I went to a Hooters once.

Back when I was a road warrior, I was stuck for a week in the suburban wasteland north of Atlanta and running out of restaurants for dinner. So, in a spirit of public service and exploration, I figured I’d try the Hooters in the parking lot of the shopping center about two blocks up the street.

Anyone who has ever traveled for business will tell you that dinner is normally the high point of the day.

I was not impressed. The aggressive mediocrity of the menu was slightly surpassed by the lackadaisical service, but not by the skill of the kitchen.

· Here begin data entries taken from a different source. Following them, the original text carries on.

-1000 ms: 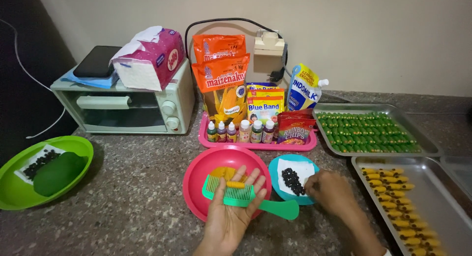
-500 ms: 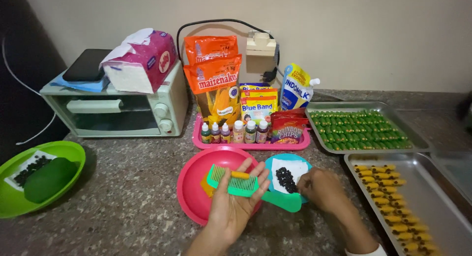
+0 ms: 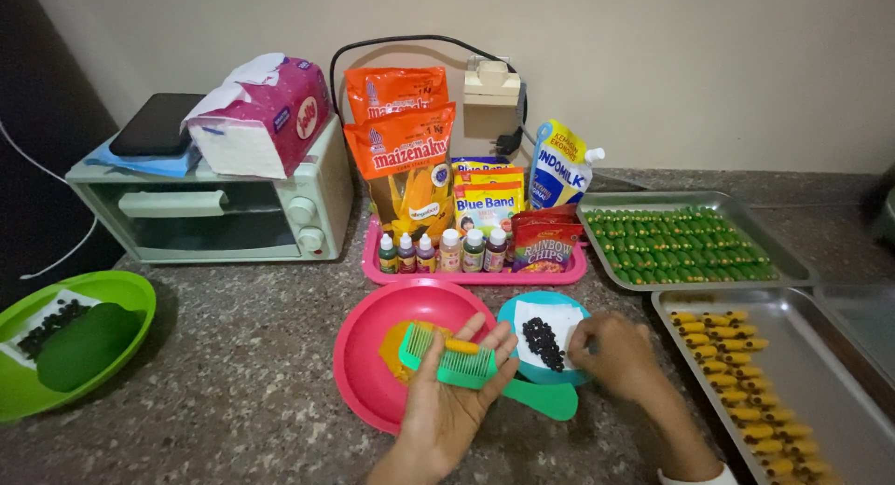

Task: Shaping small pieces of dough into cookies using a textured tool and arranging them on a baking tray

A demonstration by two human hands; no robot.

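Observation:
My left hand [image 3: 452, 406] lies palm up over the pink bowl [image 3: 368, 378] and holds a green comb [image 3: 457, 362] across its fingers. A small yellow dough piece [image 3: 463, 346] rests on the comb's teeth. A lump of yellow dough [image 3: 396, 347] sits in the bowl under the comb. My right hand [image 3: 620, 356] is at the right edge of the teal plate [image 3: 517, 308], fingers curled together on the white paper [image 3: 559, 319] that carries small dark chips [image 3: 541, 343]. Whether a chip is pinched is hidden.
Behind stands a pink tray [image 3: 475, 275] with colouring bottles and packets, a small oven [image 3: 210, 210] with a tissue pack on top. At the right are metal trays of green pieces [image 3: 685, 243] and yellow pieces [image 3: 746, 382]. A green bowl [image 3: 121, 294] sits at the left.
My right hand has shifted slightly left onto the teal plate's edge. My left hand has kept the comb over the pink bowl.

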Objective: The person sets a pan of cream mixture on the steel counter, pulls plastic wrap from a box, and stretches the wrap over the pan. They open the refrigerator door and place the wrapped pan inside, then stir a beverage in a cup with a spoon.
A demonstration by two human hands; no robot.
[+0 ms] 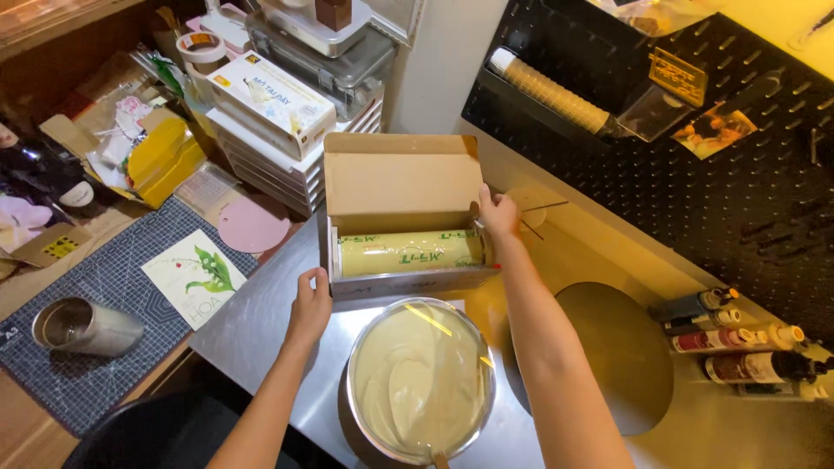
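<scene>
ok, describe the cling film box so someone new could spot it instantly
Start at the steel counter in the middle, just beyond the metal bowl of pale batter. The cling film box sits there, a long cardboard carton with its lid flipped up, the left hand and right hand at its ends. It alone shows a yellowish roll with green print inside.

Your hands grip a matt brown cardboard box [401, 187] holding a glossy film roll [408, 252]. The bowl [360, 365] is shiny metal, its batter [417, 378] smooth, on a brushed steel worktop [261, 317].
</scene>
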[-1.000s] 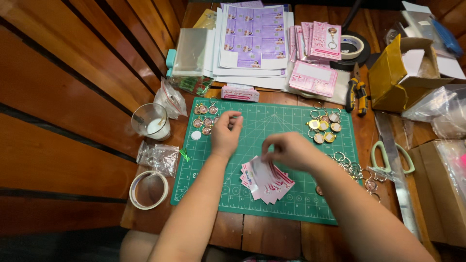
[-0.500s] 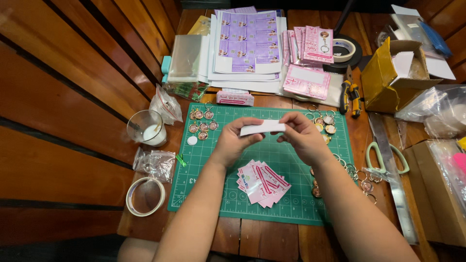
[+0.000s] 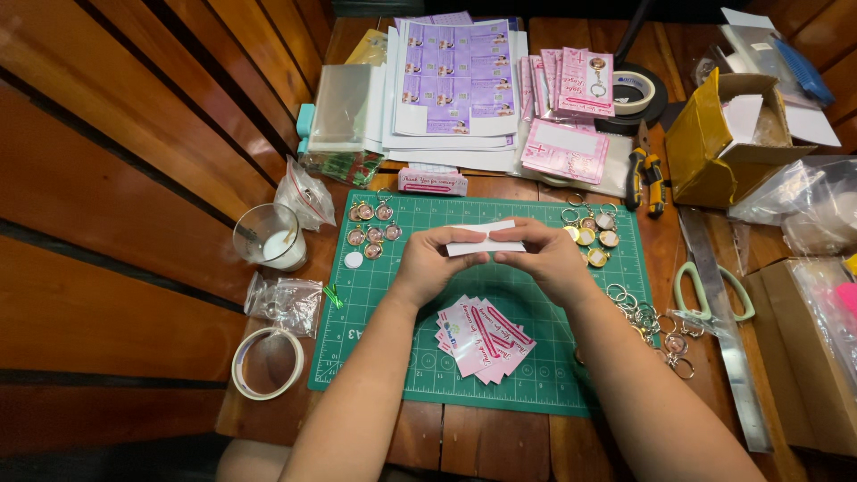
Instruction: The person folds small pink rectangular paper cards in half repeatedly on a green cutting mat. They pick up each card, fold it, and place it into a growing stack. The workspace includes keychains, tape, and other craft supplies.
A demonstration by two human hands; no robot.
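Note:
Both of my hands hold one small white card (image 3: 483,239) over the green cutting mat (image 3: 393,357). My left hand (image 3: 430,263) pinches its left end and my right hand (image 3: 546,257) pinches its right end. The card is level, its white back facing me. Just below the hands lies a fanned pile of pink and white cards (image 3: 482,337) on the mat. Round photo keychain charms (image 3: 370,234) lie on the mat's upper left, gold ones (image 3: 591,234) at its upper right.
Printed purple sheets (image 3: 455,76) and pink cards (image 3: 571,107) lie at the back. A glass cup (image 3: 270,237), small plastic bags (image 3: 284,299) and a tape roll (image 3: 267,362) sit left. Key rings (image 3: 638,312), green scissors (image 3: 705,290), a metal ruler (image 3: 723,330) and a yellow box (image 3: 714,143) are right.
A second ago my hands were apart on the mat, the right one at the card pile. They have since lifted one white card and now hold it together above the pile.

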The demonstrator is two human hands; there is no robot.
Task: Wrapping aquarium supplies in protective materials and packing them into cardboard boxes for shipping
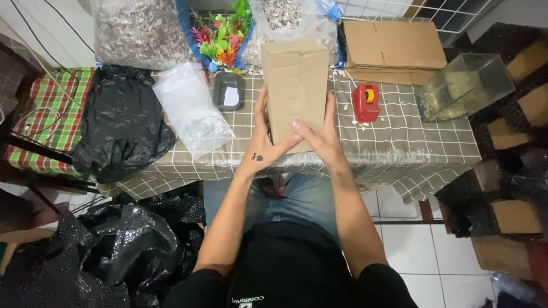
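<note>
Cardboard box (295, 85) flat on checked tablecloth (399, 142), near edge. Left hand (264, 142) and right hand (322, 134) clasp its two long sides, fingers spread, thumbs on top. Red tape dispenser (366, 102) to right

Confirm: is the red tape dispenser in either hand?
No. The red tape dispenser lies on the checked tablecloth, while the left hand and right hand both grip the cardboard box.
</note>
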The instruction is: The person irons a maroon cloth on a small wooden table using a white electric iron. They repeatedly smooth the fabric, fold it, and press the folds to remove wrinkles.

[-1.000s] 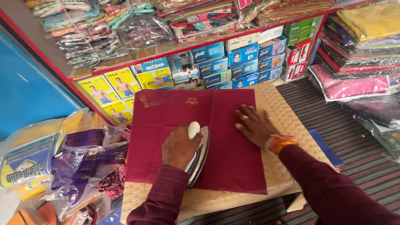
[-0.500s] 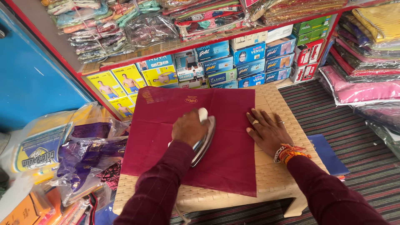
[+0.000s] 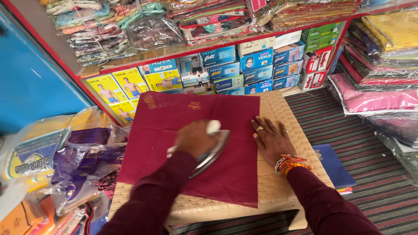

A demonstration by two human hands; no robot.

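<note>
Far left: bags (image 3: 65, 161) in clear plastic, heaped against the left edge of the surface (image 3: 283, 191), partly cut off by the frame.

Centre: cloth (image 3: 191, 143), maroon, spread flat over the woven surface; near corner reaching close to the front edge, far edge close to the boxes (image 3: 244, 72).

On cloth: iron (image 3: 209, 152), metal, white handle end showing, blurred.

Left hand (image 3: 196, 139): closed around the iron's handle, fingers hidden under the knuckles; sleeve maroon.

Right hand (image 3: 272, 139): fingers spread apart, pressed flat on the cloth's right edge, gripping nothing; rings and beaded bracelets at the wrist.

Right of cloth: bare strip of surface, open to its right edge.

Beyond: blue folder (image 3: 333, 165) on striped floor, partly hidden by the forearm.

Far right: folded fabrics (image 3: 374, 95), cut off.
</note>
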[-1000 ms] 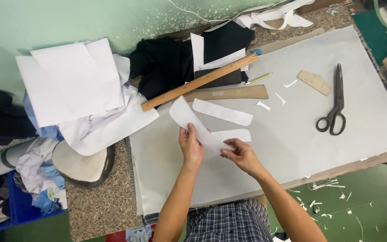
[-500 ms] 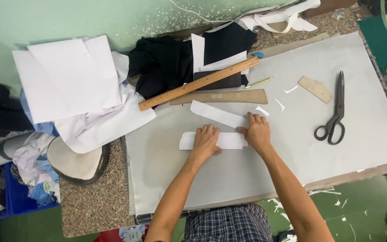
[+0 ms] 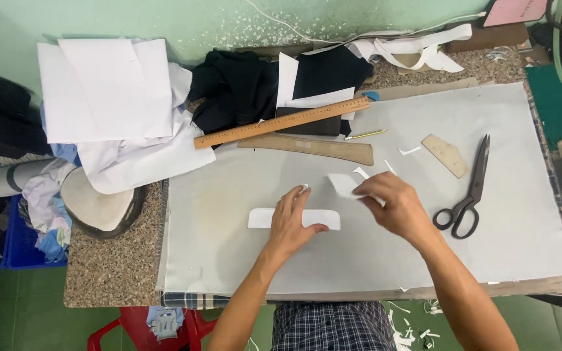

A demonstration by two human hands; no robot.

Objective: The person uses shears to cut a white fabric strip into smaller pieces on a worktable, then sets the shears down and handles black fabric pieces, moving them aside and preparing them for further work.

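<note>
My left hand (image 3: 292, 221) presses flat on a long white rounded fabric strip (image 3: 261, 218) lying on the grey work mat (image 3: 229, 260). My right hand (image 3: 395, 207) is a little to the right and holds a second white fabric piece (image 3: 345, 184) lifted just above the mat. Both forearms reach in from the bottom edge.
A wooden ruler (image 3: 281, 122) and a curved wooden template (image 3: 307, 148) lie behind my hands. Black scissors (image 3: 468, 192) and a small wooden block (image 3: 445, 155) rest at the right. Black cloth (image 3: 242, 88), white paper sheets (image 3: 108, 88) and white cloth pile up at the back left.
My right hand has picked up the second white piece from behind the strip and drawn it to the right. The left hand stays pressed on the strip.
</note>
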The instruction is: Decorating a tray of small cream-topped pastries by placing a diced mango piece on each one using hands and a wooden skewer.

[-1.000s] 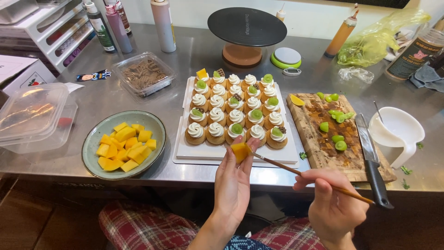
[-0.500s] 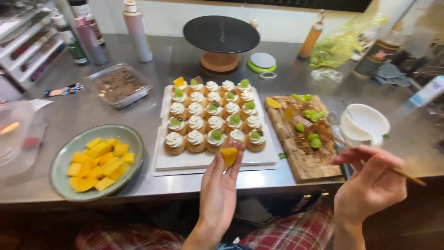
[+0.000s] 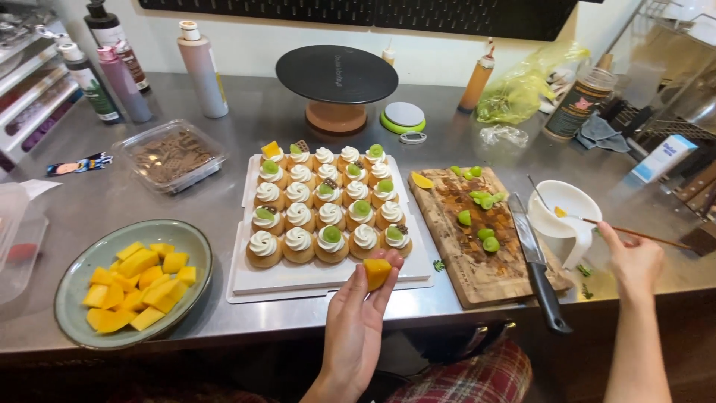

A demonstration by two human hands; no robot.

And, frankly, Hooters’s most publicized selling point doesn’t interest me, not because I don’t like to admire the flowers, but that I favor spotting them in the wild instead if looking through a glass at a garden on display. A stolen peek is more interesting than a burlesque show (not that the poor kids working in that dive would have qualified for burlesque).

Then there’s the smarmy sanctimony of Hooters’s efforts to rationalize their name . . . .

From Bloomberg:

There’s reason to look for a happy balance. After Hooters’ U.S. revenue peaked in 2007 at $960 million, the recession took a toll, pushing down sales every year since, according to Technomic Inc. Revenue dropped 3.4 percent to $858 million last year, while U.S. full-service restaurant revenue increased 1.8 percent, data from the Chicago-based researcher show.

Hooters, which is facing increasing competition from other so-called “breastaurants,” including Titled Kilt and Twin Peaks, is vying for customers as U.S. consumer confidence declines and prices for raw ingredients rise. Confidence among Americans fell in August by the most in 10 months as households grew more pessimistic about the economic outlook.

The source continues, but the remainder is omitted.